Oracle Corp. (ORCL) shareholders should vote against the company’s independent directors at the annual meeting, Institutional Shareholder Services said, seeking to better align executives’ pay with performance.
ISS, which advises investors about corporate proxy matters, said votes should be withheld from Chairman Jeff Henley and seven independent board members, including Bruce Chizen, George Conrades and Naomi Seligman of the compensation committee as part of its proposals to revamp Oracle’s compensation policies.
Oracle, based in Redwood City, California, is tussling with labor-group Change to Win over executive pay ahead of the company’s Oct. 31 annual meeting. CtW has been pushing for the world’s largest database-software maker to adopt industry benchmarks for compensation and has said Ellison and other managers are overcompensated relative to peers, given the company’s inferior returns.
“ISS recommends that shareholders withhold votes from the Chairman and nonemployee members of the board for failing to provide effective oversight of management on behalf of shareholders, as evidenced by the board’s non-responsiveness to shareholder concerns regarding executive compensation, persistent pay-for-performance misalignment, and tolerance of substantial pledging of shares by the CEO,” ISS said in a report yesterday.
Deborah Hellinger, a spokeswoman for Oracle, declined to comment on the ISS report.
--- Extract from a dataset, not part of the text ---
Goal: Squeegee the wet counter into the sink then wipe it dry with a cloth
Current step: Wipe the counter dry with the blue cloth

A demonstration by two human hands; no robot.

The company’s general counsel, Dorian Daley, said earlier this month that Ellison is an “extremely valuable asset” and that Oracle is one of the “best-managed companies in the technology sector.”
Egan-Jones, another proxy adviser, also published a report in which it advises shareholders to vote against Oracle’s executive compensation plan, although it recommended votes for all directors.
Oracle shares fell 1.6 percent to $32.75 at the close in New York. The stock has declined 1.7 percent this year, compared with a 19 percent gain in the Standard & Poor’s 500 Index.